- **WHAT IS NEEDED**: In the listing below, find the line containing "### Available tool" and the line containing "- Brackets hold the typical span". Repeat exactly those two lines and every line between them, nothing more.

- **RAW DATA**:
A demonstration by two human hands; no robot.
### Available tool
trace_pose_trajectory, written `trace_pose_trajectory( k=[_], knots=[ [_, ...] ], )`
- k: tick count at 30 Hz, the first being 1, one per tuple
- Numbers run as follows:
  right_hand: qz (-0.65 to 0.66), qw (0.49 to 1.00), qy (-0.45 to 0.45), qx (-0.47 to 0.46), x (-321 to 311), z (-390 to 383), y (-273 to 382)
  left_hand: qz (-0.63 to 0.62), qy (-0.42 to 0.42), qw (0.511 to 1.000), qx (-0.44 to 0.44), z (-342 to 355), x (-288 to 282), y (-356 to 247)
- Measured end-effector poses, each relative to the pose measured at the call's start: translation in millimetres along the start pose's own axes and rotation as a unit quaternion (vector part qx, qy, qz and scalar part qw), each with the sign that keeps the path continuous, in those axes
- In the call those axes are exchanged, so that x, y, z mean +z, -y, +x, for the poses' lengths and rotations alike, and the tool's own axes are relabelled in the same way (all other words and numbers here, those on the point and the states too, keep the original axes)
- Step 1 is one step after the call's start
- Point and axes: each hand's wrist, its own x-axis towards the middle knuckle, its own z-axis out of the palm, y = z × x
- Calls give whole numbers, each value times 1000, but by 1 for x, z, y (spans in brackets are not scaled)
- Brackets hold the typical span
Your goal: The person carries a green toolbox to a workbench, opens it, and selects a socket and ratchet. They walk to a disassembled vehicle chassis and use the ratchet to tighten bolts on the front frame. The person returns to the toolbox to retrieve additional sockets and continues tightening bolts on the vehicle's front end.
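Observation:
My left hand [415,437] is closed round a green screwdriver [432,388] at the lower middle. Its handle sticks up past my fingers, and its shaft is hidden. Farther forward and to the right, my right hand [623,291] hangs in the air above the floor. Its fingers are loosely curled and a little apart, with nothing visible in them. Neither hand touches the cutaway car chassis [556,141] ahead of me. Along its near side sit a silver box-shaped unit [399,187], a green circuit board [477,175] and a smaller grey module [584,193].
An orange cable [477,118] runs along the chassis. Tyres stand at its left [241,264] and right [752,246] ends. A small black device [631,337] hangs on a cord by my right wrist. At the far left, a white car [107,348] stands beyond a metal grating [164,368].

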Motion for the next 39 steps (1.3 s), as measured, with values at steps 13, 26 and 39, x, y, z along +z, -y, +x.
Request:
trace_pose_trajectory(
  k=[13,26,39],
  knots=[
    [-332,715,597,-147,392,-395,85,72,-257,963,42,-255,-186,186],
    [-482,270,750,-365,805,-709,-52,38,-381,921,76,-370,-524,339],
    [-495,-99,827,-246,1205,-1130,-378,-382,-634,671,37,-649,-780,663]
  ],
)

- **TASK SOLUTION**:
### Available tool
trace_pose_trajectory, written `trace_pose_trajectory( k=[_], knots=[ [_, ...] ], )`
- k: tick count at 30 Hz, the first being 1, one per tuple
- Numbers run as follows:
  right_hand: qz (-0.65 to 0.66), qw (0.49 to 1.00), qy (-0.45 to 0.45), qx (-0.47 to 0.46), x (-321 to 311), z (-390 to 383), y (-273 to 382)
  left_hand: qz (-0.63 to 0.62), qy (-0.42 to 0.42), qw (0.511 to 1.000), qx (-0.44 to 0.44), z (-342 to 355), x (-288 to 282), y (-356 to 247)
- Measured end-effector poses, each relative to the pose measured at the call's start: translation in millimetres along the start pose's own axes and rotation as a unit quaternion (vector part qx, qy, qz and scalar part qw), each with the sign that keeps the path continuous, in those axes
- In the call those axes are exchanged, so that x, y, z mean +z, -y, +x, for the poses' lengths and rotations alike, and the tool's own axes are relabelled in the same way (all other words and numbers here, those on the point and the states too, keep the original axes)
- Step 1 is one step after the call's start
- Point and axes: each hand's wrist, its own x-axis towards the middle knuckle, its own z-axis out of the palm, y = z × x
- Calls give whole numbers, each value times 1000, but by 1 for x, z, y (spans in brackets are not scaled)
- Brackets hold the typical span

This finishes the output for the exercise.